**To do:** Transcribe the listing below in full, exactly, with no images.

**Data provided:**
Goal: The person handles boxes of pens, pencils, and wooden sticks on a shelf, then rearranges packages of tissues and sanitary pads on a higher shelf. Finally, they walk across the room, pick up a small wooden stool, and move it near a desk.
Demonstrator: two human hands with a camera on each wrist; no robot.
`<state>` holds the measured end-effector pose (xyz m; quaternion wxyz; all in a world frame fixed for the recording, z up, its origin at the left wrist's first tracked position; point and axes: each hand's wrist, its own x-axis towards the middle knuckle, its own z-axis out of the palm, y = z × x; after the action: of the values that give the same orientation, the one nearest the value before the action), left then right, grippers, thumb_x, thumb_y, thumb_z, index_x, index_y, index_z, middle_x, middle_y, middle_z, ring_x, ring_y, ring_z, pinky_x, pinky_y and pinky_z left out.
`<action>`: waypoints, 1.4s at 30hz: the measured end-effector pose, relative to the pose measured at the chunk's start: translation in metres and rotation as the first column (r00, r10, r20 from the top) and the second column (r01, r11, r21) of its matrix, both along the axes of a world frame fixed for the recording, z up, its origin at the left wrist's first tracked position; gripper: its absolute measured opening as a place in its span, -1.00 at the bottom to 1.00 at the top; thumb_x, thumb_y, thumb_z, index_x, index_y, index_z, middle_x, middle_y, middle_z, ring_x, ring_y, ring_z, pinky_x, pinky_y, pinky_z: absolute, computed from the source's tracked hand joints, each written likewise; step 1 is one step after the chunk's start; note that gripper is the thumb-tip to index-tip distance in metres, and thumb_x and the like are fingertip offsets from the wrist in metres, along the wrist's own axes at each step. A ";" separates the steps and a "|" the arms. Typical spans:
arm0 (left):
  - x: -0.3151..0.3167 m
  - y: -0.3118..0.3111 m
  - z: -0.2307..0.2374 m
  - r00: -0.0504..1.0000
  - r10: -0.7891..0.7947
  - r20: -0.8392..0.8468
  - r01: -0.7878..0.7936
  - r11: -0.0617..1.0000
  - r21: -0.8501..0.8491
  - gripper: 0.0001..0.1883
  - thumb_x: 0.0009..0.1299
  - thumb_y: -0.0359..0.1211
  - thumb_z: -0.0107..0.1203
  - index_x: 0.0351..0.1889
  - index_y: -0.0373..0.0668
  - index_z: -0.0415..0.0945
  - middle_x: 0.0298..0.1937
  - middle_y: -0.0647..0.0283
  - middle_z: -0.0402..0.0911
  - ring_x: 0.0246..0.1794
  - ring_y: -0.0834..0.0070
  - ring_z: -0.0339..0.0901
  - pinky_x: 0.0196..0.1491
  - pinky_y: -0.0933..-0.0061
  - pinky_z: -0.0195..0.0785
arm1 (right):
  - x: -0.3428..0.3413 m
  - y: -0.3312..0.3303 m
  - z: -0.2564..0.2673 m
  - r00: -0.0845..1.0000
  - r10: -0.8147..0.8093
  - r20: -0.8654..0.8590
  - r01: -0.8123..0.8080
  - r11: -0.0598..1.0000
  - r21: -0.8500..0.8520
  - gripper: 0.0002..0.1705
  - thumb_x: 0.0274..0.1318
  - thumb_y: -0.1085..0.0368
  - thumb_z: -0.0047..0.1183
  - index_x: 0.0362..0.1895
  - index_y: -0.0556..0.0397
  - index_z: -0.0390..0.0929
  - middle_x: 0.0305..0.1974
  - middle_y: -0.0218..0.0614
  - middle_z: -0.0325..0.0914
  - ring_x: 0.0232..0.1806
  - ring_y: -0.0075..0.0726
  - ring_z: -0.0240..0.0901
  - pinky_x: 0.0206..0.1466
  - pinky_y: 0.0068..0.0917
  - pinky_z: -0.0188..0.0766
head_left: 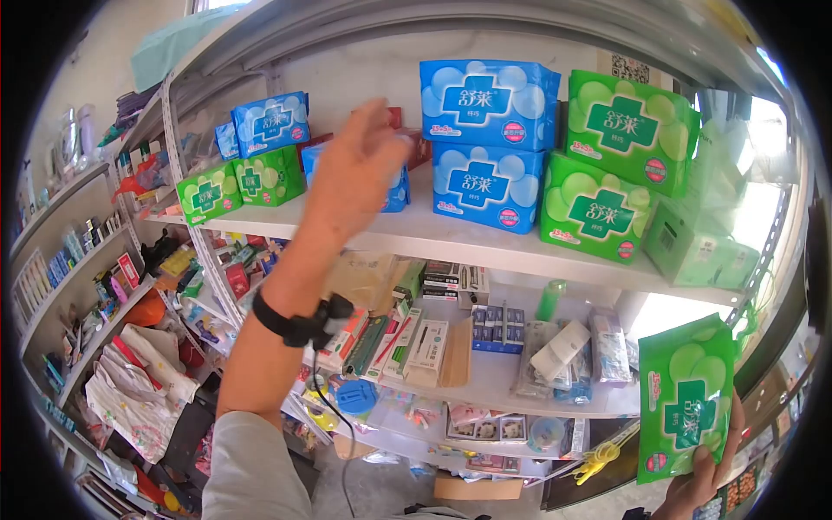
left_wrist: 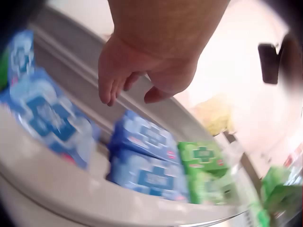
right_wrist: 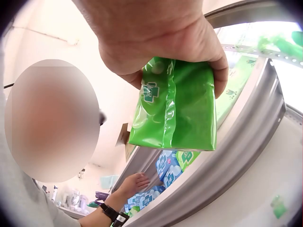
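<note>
My left hand (head_left: 357, 173) is raised in front of the upper shelf, slightly blurred, its fingers loose and holding nothing. Behind it a blue sanitary pad pack (head_left: 396, 192) is partly hidden. To its right stand two stacked blue packs (head_left: 485, 186), then two stacked green packs (head_left: 598, 208). In the left wrist view the loosely bent left fingers (left_wrist: 111, 90) hover above the blue packs (left_wrist: 149, 177). Low at the right, my right hand (head_left: 706, 475) grips a green sanitary pad pack (head_left: 686, 399) by its lower end, thumb on the front. The right wrist view shows that pack's side (right_wrist: 189, 106).
Smaller blue (head_left: 270, 121) and green packs (head_left: 269, 176) stand at the shelf's left end. A pale green carton (head_left: 693, 247) sits at its right end. Pen boxes (head_left: 426, 347) and bagged goods fill the shelf below. A cable (head_left: 334, 407) hangs from the left wrist.
</note>
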<state>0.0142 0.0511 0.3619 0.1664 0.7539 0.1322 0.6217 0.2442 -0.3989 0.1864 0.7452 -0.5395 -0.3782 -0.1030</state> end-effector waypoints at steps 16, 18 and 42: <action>0.045 -0.018 -0.029 0.984 -0.131 -0.121 0.080 0.931 -0.355 -0.20 0.45 0.10 0.25 0.39 -0.39 0.43 0.15 0.02 0.68 0.09 0.39 0.61 0.13 0.35 0.44 | 0.016 -0.003 -0.022 0.998 0.016 -0.060 -0.018 0.999 -0.037 0.05 0.04 -0.01 0.09 0.54 0.35 0.14 0.38 0.15 0.37 0.38 -0.04 0.42 0.46 -0.21 0.38; 0.029 -0.014 -0.024 0.991 -0.065 -0.114 0.029 0.956 -0.290 -0.27 0.44 0.06 0.27 0.35 -0.34 0.49 0.13 0.03 0.69 0.08 0.41 0.62 0.12 0.34 0.46 | 0.007 -0.002 -0.015 0.998 0.034 -0.044 -0.036 0.998 -0.052 -0.06 0.15 0.07 0.16 0.53 0.29 0.20 0.40 0.18 0.35 0.39 0.13 0.38 0.46 -0.09 0.34; -0.196 0.269 0.082 0.868 0.467 -0.166 -0.490 0.861 -0.136 0.25 0.05 0.17 0.55 0.52 -0.44 0.18 0.30 -0.25 0.54 0.26 0.06 0.60 0.29 0.21 0.46 | -0.099 0.075 0.000 0.998 -0.038 0.051 0.041 0.998 -0.058 -0.11 0.20 0.20 0.13 0.53 0.40 0.17 0.48 0.17 0.27 0.46 0.10 0.30 0.50 -0.05 0.28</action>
<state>-0.1814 0.3204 0.4436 0.0630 0.7180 0.3795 0.5801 0.1453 -0.3241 0.1869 0.7171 -0.5657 -0.3890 -0.1200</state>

**Output:**
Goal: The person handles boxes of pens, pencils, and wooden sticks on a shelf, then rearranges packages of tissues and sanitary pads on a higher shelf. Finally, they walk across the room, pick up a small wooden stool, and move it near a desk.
Demonstrator: two human hands with a camera on each wrist; no robot.
`<state>` holds the measured end-effector pose (xyz m; quaternion wxyz; all in a world frame fixed for the recording, z up, its origin at the left wrist's first tracked position; point and axes: each hand's wrist, its own x-axis towards the middle knuckle, its own z-axis out of the palm, y = z × x; after the action: of the values that give the same orientation, the one nearest the value before the action), left then right, grippers, thumb_x, thumb_y, thumb_z, index_x, index_y, index_z, middle_x, middle_y, middle_z, ring_x, ring_y, ring_z, pinky_x, pinky_y and pinky_z left out.
`<action>`: waypoints, 1.4s at 30hz: the measured end-effector pose, relative to the pose measured at the chunk's start: translation in metres and rotation as the first column (r00, r10, r20 from the top) and the second column (r01, r11, r21) of its matrix, both along the axes of a world frame fixed for the recording, z up, its origin at the left wrist's first tracked position; gripper: its absolute measured opening as a place in its span, -1.00 at the bottom to 1.00 at the top; thumb_x, thumb_y, thumb_z, index_x, index_y, index_z, middle_x, middle_y, middle_z, ring_x, ring_y, ring_z, pinky_x, pinky_y, pinky_z: absolute, computed from the source's tracked hand joints, each written likewise; step 1 is one step after the chunk's start; note that gripper is the thumb-tip to index-tip distance in metres, and thumb_x and the like are fingertip offsets from the wrist in metres, along the wrist's own axes at each step. A ";" separates the steps and a "|" the arms. Typical spans:
arm0 (left):
  - x: -0.3151..0.3167 m
  - y: -0.3118..0.3111 m
  - z: -0.2307..0.2374 m
  - r00: -0.0504..1.0000
  - r10: -0.7891..0.7947
  - r20: -0.8392..0.8468
  - r01: -0.7878..0.7936
  - r11: -0.0617..1.0000
  - r21: -0.8501..0.8491
  - gripper: 0.0001..0.1883
  - thumb_x: 0.0009..0.1299
  - thumb_y: -0.0359..0.1211
  - thumb_z: -0.0107..0.1203
  - index_x: 0.0351..0.1889
  - index_y: -0.0373..0.0668
  - index_z: -0.0415..0.0945
  - middle_x: 0.0298..0.1937
  - middle_y: -0.0647..0.0283
  - middle_z: -0.0402..0.0911
  - ring_x: 0.0246..0.1794
  - ring_y: -0.0834..0.0070
  - ring_z: -0.0339..0.0901
  - pinky_x: 0.0196..0.1491
  - pinky_y: -0.0933..-0.0061
  - pinky_z: -0.0195..0.0785
arm1 (right):
  - x: -0.3428..0.3413 m
  - y: -0.3312..0.3303 m
  - z: -0.2564..0.2673 m
  - r00: -0.0845..1.0000
  - r10: -0.8147..0.8093
  - r20: -0.8654..0.8590
  - r01: -0.8123..0.8080
  - r11: -0.0598..1.0000
  - r21: -0.8500..0.8520
  - gripper: 0.0002..0.1705
  - thumb_x: 0.0274..0.1318
  - thumb_y: -0.1085..0.0368
  - thumb_z: -0.0047..0.1183
  - index_x: 0.0362..0.1895
  - index_y: -0.0556..0.0397
  - index_z: -0.0390..0.0929
  - middle_x: 0.0305..0.1974
  - middle_y: -0.0218..0.0614
  - middle_z: -0.0325..0.0914
  - ring_x: 0.0232..0.1806
  - ring_y: -0.0075..0.0726
  - ring_z: -0.0240..0.0901
  - pinky_x: 0.0206..0.1466
  - pinky_y: 0.0068..0.0917
  - pinky_z: -0.0188..0.0766
head_left: 
left_wrist: 
right_wrist: 
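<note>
My left hand (head_left: 357, 173) is raised in front of the upper shelf, slightly blurred, its fingers loose and holding nothing. Behind it a blue sanitary pad pack (head_left: 396, 192) is partly hidden. To its right stand two stacked blue packs (head_left: 485, 186), then two stacked green packs (head_left: 598, 208). In the left wrist view the loosely bent left fingers (left_wrist: 111, 90) hover above the blue packs (left_wrist: 149, 177). Low at the right, my right hand (head_left: 706, 475) grips a green sanitary pad pack (head_left: 686, 399) by its lower end, thumb on the front. The right wrist view shows that pack's side (right_wrist: 189, 106).
Smaller blue (head_left: 270, 121) and green packs (head_left: 269, 176) stand at the shelf's left end. A pale green carton (head_left: 693, 247) sits at its right end. Pen boxes (head_left: 426, 347) and bagged goods fill the shelf below. A cable (head_left: 334, 407) hangs from the left wrist.
</note>
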<state>0.0142 0.0511 0.3619 0.1664 0.7539 0.1322 0.6217 0.2442 -0.3989 0.1864 0.7452 -0.5395 -0.3782 -0.1030</state> end-effector waypoints at steps 16, 18 and 42: <action>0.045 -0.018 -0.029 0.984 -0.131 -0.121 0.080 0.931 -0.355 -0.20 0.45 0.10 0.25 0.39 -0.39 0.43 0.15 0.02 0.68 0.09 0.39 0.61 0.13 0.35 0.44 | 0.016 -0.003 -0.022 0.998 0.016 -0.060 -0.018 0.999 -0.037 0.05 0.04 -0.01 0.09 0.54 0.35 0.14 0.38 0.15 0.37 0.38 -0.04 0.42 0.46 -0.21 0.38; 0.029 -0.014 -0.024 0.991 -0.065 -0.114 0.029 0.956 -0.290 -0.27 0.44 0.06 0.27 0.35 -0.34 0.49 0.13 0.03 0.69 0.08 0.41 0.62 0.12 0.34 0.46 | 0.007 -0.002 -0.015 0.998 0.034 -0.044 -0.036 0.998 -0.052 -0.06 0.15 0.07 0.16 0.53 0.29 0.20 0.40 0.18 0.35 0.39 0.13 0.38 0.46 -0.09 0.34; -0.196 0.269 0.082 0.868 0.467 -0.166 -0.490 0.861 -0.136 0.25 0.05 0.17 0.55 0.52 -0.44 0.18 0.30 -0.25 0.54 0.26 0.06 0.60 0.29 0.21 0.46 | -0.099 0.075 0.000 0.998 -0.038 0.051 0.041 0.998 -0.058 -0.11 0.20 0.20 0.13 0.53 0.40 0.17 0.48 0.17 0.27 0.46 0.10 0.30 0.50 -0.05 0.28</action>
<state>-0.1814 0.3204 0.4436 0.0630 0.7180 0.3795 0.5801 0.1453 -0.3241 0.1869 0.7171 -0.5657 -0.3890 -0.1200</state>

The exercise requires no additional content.